■ WHAT TO DO
The entire listing, reproduced exactly and stripped of images, is the expected output.
[SOURCE MATERIAL — start]
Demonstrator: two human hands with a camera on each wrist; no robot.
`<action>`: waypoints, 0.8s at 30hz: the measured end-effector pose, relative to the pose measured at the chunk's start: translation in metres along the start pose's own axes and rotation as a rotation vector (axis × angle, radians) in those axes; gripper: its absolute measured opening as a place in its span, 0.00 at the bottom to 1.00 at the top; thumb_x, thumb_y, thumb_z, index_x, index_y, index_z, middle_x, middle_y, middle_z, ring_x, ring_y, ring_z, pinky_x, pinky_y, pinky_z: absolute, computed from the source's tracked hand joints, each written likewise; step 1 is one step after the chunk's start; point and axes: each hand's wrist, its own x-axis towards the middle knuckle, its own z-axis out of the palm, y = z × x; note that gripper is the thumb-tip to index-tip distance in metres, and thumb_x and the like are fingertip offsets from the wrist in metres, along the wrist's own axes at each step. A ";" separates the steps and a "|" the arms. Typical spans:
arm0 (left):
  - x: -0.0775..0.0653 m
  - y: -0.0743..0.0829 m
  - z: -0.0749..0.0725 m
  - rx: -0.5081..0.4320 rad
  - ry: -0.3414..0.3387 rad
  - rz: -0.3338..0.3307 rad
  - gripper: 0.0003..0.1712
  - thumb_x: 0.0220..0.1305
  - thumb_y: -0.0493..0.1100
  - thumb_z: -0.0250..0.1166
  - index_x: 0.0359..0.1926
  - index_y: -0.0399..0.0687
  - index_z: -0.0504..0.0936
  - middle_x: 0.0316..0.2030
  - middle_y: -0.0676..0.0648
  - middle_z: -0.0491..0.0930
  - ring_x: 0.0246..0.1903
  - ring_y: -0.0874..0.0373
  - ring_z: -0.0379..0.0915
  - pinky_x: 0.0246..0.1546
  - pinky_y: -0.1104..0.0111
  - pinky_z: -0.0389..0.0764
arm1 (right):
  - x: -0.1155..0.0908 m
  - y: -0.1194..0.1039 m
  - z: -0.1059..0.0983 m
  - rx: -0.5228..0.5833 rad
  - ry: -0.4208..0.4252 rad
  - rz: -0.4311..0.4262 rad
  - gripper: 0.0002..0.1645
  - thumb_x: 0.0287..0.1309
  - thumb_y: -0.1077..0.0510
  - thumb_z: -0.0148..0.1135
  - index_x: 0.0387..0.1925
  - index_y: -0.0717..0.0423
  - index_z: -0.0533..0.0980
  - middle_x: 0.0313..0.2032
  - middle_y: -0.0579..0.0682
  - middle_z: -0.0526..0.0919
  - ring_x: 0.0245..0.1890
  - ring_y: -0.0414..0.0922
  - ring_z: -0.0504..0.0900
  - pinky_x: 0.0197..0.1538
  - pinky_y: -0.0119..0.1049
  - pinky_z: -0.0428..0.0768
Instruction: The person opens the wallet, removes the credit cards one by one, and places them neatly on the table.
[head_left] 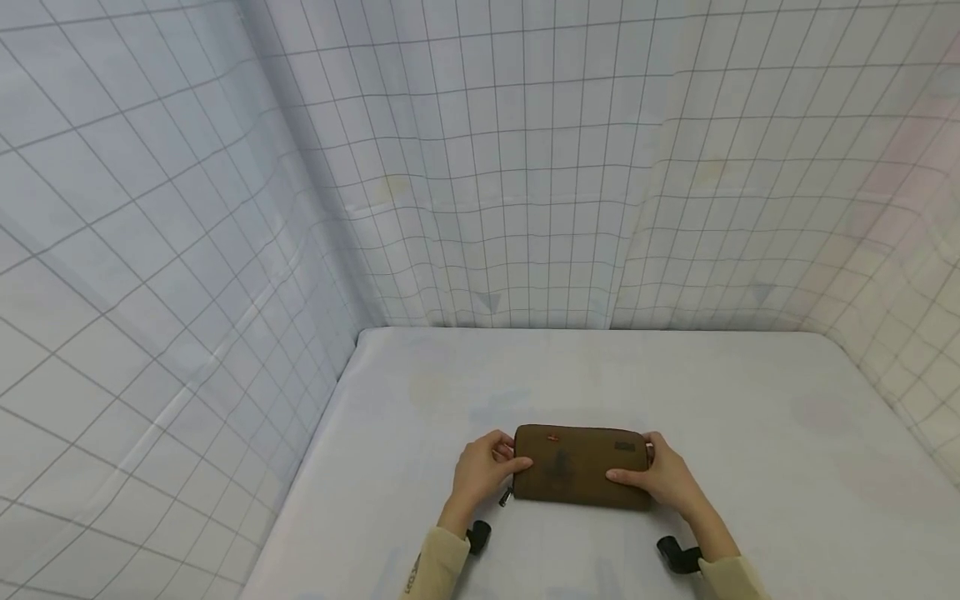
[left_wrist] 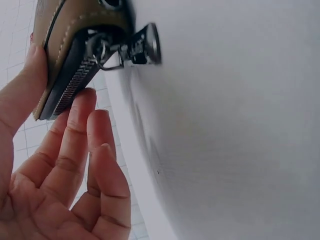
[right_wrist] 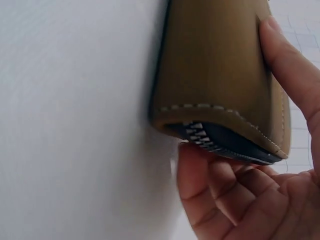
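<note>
A brown zip-around wallet (head_left: pixel 577 467) lies lengthwise between both hands, over the white table. My left hand (head_left: pixel 480 471) pinches its left end, thumb on the top face and fingers at the zipped edge. In the left wrist view the zipper pull (left_wrist: pixel 142 46) dangles from the wallet's near corner. At the other end my right hand (head_left: pixel 663 475) grips the wallet, thumb laid over the top and fingers bent beneath the edge. The metal zipper teeth (right_wrist: pixel 200 135) show at that end in the right wrist view. Whether the wallet touches the table is hard to tell.
A white cloth-covered table (head_left: pixel 420 392) spreads around the wallet. White gridded curtains (head_left: pixel 510 192) hang behind it and along both sides. Black wrist mounts (head_left: pixel 678 556) sit at both wrists, below pale yellow sleeves (head_left: pixel 438 562).
</note>
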 end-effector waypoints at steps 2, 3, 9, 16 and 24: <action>0.000 -0.001 0.000 -0.004 0.015 0.004 0.22 0.49 0.57 0.73 0.38 0.47 0.81 0.27 0.58 0.79 0.26 0.65 0.75 0.28 0.70 0.75 | 0.000 0.000 0.001 0.005 0.015 -0.009 0.54 0.40 0.40 0.76 0.57 0.69 0.60 0.43 0.61 0.79 0.42 0.54 0.78 0.42 0.51 0.76; 0.000 -0.001 0.000 -0.011 0.022 0.008 0.22 0.49 0.57 0.74 0.38 0.47 0.82 0.27 0.57 0.79 0.26 0.65 0.75 0.28 0.70 0.75 | 0.000 0.000 0.002 0.008 0.023 -0.017 0.55 0.40 0.40 0.76 0.58 0.69 0.59 0.43 0.61 0.78 0.42 0.54 0.78 0.43 0.51 0.76; -0.002 -0.001 -0.002 -0.075 0.050 0.027 0.20 0.50 0.52 0.74 0.39 0.45 0.82 0.28 0.55 0.79 0.27 0.63 0.76 0.29 0.69 0.76 | 0.001 0.001 0.004 0.017 0.084 -0.081 0.56 0.39 0.39 0.77 0.60 0.66 0.59 0.47 0.64 0.77 0.43 0.55 0.78 0.43 0.50 0.76; -0.007 -0.003 -0.008 -0.128 0.016 0.058 0.16 0.54 0.48 0.72 0.42 0.46 0.82 0.31 0.54 0.82 0.29 0.62 0.77 0.31 0.69 0.77 | -0.002 0.003 0.006 -0.020 0.134 -0.119 0.54 0.37 0.40 0.78 0.58 0.62 0.60 0.41 0.58 0.78 0.34 0.48 0.76 0.33 0.41 0.74; -0.015 -0.004 -0.019 -0.115 -0.063 0.087 0.09 0.69 0.33 0.56 0.41 0.39 0.83 0.31 0.49 0.83 0.30 0.57 0.78 0.33 0.67 0.77 | -0.012 0.001 0.009 -0.062 0.163 -0.142 0.51 0.36 0.39 0.78 0.56 0.58 0.62 0.35 0.55 0.79 0.28 0.47 0.74 0.28 0.39 0.72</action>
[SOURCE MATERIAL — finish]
■ OUTPUT BELOW
Demonstrator: two human hands with a camera on each wrist; no robot.
`<action>`: waypoints, 0.8s at 30hz: the measured end-effector pose, relative to the pose measured at the chunk's start: translation in metres along the start pose's own axes and rotation as a rotation vector (axis × angle, radians) in those axes; gripper: its absolute measured opening as a place in its span, 0.00 at the bottom to 1.00 at the top; thumb_x, thumb_y, thumb_z, index_x, index_y, index_z, middle_x, middle_y, middle_z, ring_x, ring_y, ring_z, pinky_x, pinky_y, pinky_z: absolute, computed from the source's tracked hand joints, each written likewise; step 1 is one step after the chunk's start; point and axes: each hand's wrist, its own x-axis towards the middle knuckle, its own z-axis out of the palm, y = z × x; note that gripper is the thumb-tip to index-tip distance in metres, and thumb_x and the like are fingertip offsets from the wrist in metres, along the wrist's own axes at each step. A ";" separates the steps and a "|" the arms. Typical spans:
arm0 (left):
  - x: -0.0775..0.0653 m
  - y: -0.0743..0.0829 m
  - z: -0.0749..0.0725 m
  - rx: -0.5081..0.4320 rad
  - ry: -0.3414..0.3387 rad
  - rz: -0.3338..0.3307 rad
  - gripper: 0.0003..0.1712
  - thumb_x: 0.0220..0.1305
  - thumb_y: -0.0493..0.1100
  - thumb_z: -0.0250..0.1166
  - index_x: 0.0359..0.1926
  - index_y: -0.0399..0.0687
  - index_z: -0.0504..0.0936
  - middle_x: 0.0316..0.2030
  - middle_y: -0.0676..0.0648
  - middle_z: -0.0491..0.0930
  - ring_x: 0.0246..0.1903
  - ring_y: -0.0874..0.0373
  - ring_z: -0.0379..0.0915
  - pinky_x: 0.0246..0.1546
  - pinky_y: -0.1104..0.0111
  - pinky_z: -0.0389..0.0764
arm1 (right):
  - x: -0.1155..0.0908 m
  - y: -0.1194..0.1039 m
  - z: -0.1059..0.0983 m
  - rx: -0.5228..0.5833 rad
  - ry: -0.4208..0.4252 rad
  - rz: -0.4311..0.4262 rad
  - gripper: 0.0002..0.1645
  - thumb_x: 0.0287..0.1309
  - thumb_y: -0.1077..0.0510
  - thumb_z: -0.0148..0.1135
  - index_x: 0.0387..0.1925
  - index_y: -0.0717..0.0423
  - index_z: -0.0533..0.0980
  - middle_x: 0.0313..0.2032
  - middle_y: -0.0579..0.0682
  - middle_z: -0.0526..0.0919
  - ring_x: 0.0245..0.1890
  - ring_y: -0.0414..0.0922
  - ring_z: -0.0504..0.0900
  - pinky_x: 0.0197..0.1538
  - pinky_y: -0.0119..0.1049
  - pinky_z: -0.0428..0.0768
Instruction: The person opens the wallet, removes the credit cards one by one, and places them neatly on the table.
[head_left] 
[left_wrist] 
[right_wrist] 
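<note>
A brown zip-around wallet (head_left: pixel 577 467) lies lengthwise between both hands, over the white table. My left hand (head_left: pixel 480 471) pinches its left end, thumb on the top face and fingers at the zipped edge. In the left wrist view the zipper pull (left_wrist: pixel 142 46) dangles from the wallet's near corner. At the other end my right hand (head_left: pixel 663 475) grips the wallet, thumb laid over the top and fingers bent beneath the edge. The metal zipper teeth (right_wrist: pixel 200 135) show at that end in the right wrist view. Whether the wallet touches the table is hard to tell.
A white cloth-covered table (head_left: pixel 420 392) spreads around the wallet. White gridded curtains (head_left: pixel 510 192) hang behind it and along both sides. Black wrist mounts (head_left: pixel 678 556) sit at both wrists, below pale yellow sleeves (head_left: pixel 438 562).
</note>
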 end-effector waypoints at steps 2, 3, 9, 16 and 24: <action>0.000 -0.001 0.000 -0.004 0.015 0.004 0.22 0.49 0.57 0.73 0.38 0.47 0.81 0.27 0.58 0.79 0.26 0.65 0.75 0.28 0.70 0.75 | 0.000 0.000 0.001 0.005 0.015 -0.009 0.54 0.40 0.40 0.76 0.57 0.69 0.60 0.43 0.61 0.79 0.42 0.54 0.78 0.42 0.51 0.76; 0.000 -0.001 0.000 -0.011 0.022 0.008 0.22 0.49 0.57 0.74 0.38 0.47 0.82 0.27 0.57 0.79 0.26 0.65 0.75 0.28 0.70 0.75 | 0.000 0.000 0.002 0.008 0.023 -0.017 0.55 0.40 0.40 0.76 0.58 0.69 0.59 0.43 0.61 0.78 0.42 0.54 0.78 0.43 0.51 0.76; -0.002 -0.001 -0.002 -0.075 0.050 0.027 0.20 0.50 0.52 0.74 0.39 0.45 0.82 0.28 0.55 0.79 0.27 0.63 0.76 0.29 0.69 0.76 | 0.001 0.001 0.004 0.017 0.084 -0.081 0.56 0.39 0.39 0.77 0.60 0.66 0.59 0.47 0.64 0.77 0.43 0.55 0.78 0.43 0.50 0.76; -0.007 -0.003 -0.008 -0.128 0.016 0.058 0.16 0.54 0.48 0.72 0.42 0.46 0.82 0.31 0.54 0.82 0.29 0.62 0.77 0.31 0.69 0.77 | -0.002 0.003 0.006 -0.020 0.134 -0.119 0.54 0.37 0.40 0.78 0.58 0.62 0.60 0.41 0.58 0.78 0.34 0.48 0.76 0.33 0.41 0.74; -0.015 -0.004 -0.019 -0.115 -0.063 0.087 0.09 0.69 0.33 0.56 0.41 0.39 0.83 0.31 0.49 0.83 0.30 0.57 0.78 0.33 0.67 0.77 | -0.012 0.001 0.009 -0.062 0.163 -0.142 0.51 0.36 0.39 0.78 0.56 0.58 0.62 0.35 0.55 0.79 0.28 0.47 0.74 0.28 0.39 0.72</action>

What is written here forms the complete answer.